Pictures in the records below must be left out. Return exactly the lines from the line with "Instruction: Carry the" to the line with "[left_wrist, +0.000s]", both included.

▼

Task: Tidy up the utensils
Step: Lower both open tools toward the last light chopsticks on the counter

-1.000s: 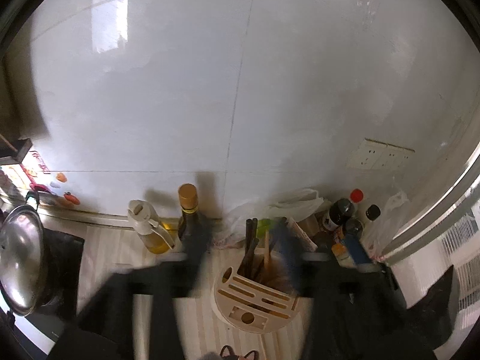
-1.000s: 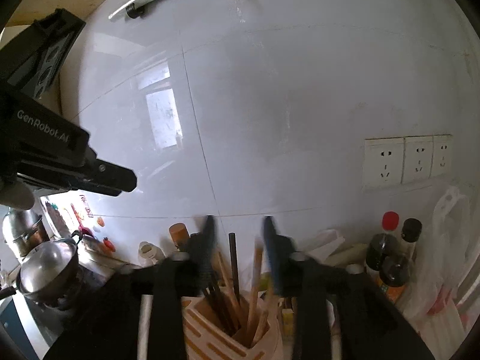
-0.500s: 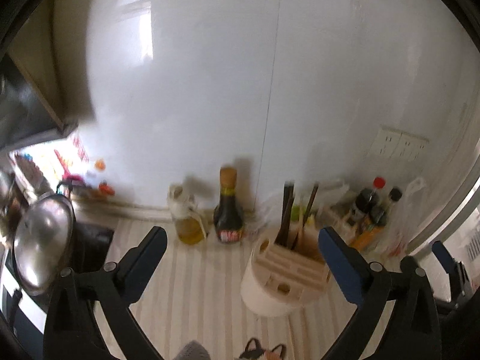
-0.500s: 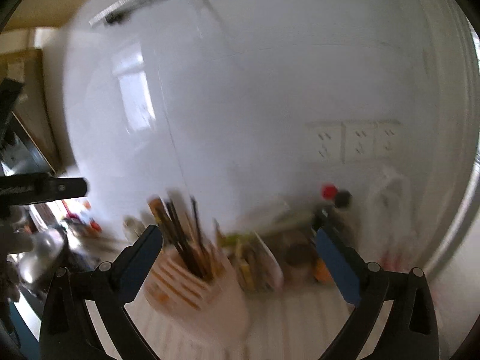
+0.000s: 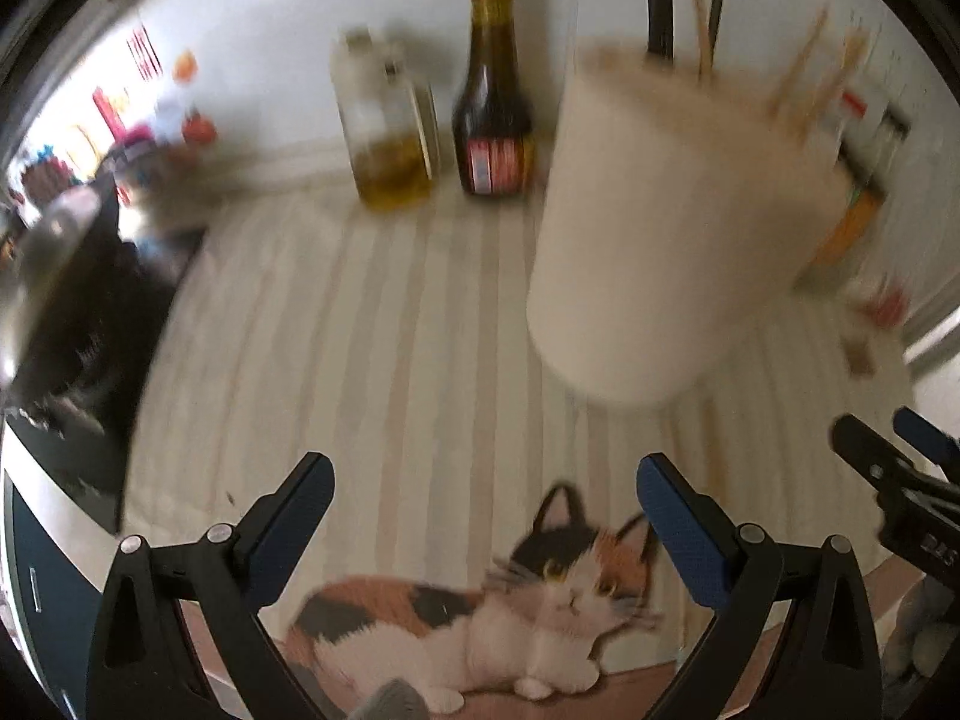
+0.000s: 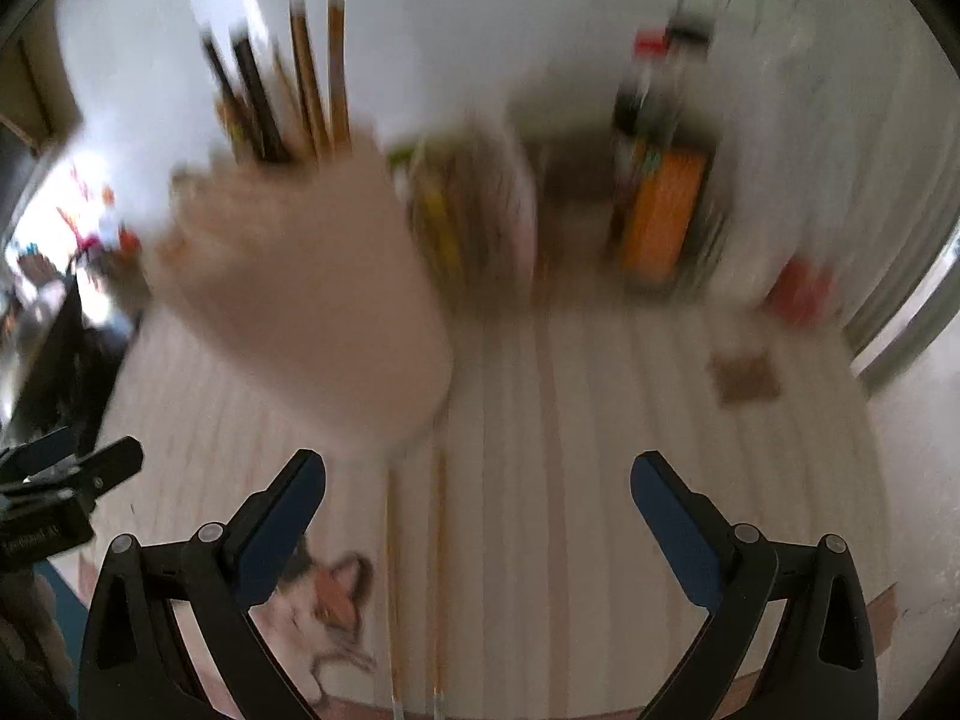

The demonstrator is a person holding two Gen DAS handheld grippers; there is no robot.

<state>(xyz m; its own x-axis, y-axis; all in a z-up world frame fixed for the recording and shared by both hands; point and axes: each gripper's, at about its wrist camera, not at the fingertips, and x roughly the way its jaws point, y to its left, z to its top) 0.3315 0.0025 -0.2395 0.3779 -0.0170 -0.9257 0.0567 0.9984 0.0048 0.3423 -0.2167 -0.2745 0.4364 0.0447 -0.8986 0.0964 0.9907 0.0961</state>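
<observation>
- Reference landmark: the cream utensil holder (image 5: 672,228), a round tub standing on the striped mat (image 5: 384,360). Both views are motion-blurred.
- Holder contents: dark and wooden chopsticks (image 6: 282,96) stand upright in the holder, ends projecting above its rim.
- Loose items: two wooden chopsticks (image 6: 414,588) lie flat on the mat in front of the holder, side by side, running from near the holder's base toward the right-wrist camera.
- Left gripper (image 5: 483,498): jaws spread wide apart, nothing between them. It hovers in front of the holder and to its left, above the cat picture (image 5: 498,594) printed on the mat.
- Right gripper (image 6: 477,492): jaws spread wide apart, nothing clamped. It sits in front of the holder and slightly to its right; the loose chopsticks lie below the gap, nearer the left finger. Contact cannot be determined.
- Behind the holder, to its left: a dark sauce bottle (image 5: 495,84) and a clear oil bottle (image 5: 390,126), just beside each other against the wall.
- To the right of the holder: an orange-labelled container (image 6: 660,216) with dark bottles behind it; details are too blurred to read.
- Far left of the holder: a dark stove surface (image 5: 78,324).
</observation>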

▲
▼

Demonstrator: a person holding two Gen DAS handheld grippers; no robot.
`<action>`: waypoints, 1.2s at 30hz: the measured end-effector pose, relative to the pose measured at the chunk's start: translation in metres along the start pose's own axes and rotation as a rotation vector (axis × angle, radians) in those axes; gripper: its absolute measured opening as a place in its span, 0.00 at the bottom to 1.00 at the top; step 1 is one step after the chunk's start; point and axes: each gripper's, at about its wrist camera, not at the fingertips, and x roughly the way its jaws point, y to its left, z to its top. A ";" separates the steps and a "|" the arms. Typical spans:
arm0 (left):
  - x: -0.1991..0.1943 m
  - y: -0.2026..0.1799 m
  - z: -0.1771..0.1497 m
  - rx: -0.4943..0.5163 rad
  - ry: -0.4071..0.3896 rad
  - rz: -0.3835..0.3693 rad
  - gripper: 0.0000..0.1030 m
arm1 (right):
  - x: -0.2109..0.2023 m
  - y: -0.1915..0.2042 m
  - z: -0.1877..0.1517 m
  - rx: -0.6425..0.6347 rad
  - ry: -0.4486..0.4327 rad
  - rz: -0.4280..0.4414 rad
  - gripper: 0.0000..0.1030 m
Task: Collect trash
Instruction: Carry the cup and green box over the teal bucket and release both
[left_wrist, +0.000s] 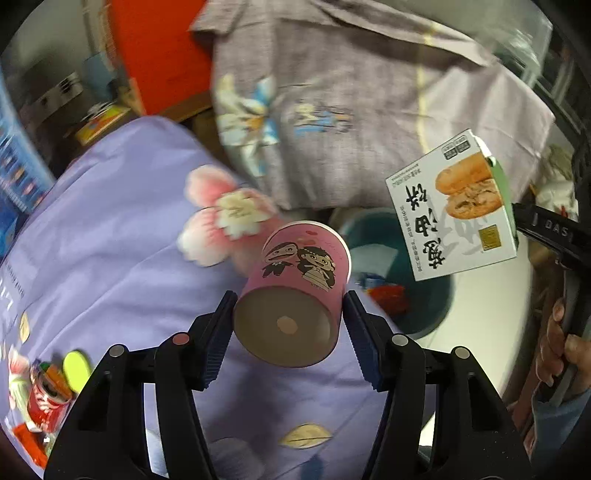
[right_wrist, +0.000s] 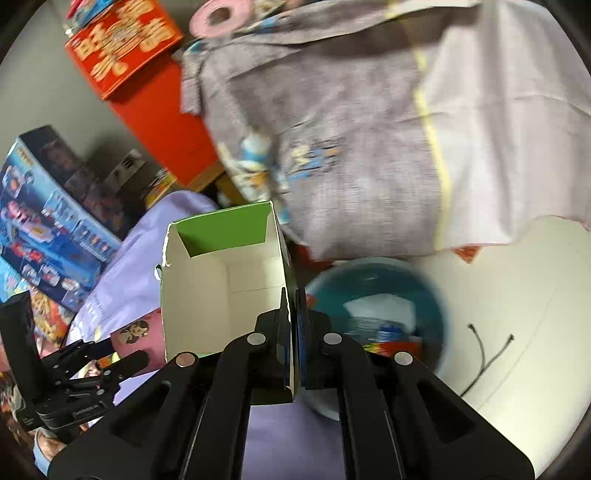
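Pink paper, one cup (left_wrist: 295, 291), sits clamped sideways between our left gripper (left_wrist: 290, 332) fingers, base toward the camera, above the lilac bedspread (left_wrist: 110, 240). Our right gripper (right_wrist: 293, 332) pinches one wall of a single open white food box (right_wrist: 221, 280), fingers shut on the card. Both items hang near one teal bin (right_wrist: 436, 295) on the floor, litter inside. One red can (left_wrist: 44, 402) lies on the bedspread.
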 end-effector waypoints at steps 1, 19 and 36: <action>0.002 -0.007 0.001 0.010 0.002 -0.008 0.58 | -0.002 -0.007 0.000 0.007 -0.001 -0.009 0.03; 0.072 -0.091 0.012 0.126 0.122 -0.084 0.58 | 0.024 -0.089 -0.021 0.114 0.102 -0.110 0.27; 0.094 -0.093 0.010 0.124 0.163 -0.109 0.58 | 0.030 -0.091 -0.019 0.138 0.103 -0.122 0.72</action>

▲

## [Answer box]
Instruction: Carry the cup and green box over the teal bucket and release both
[left_wrist, +0.000s] 

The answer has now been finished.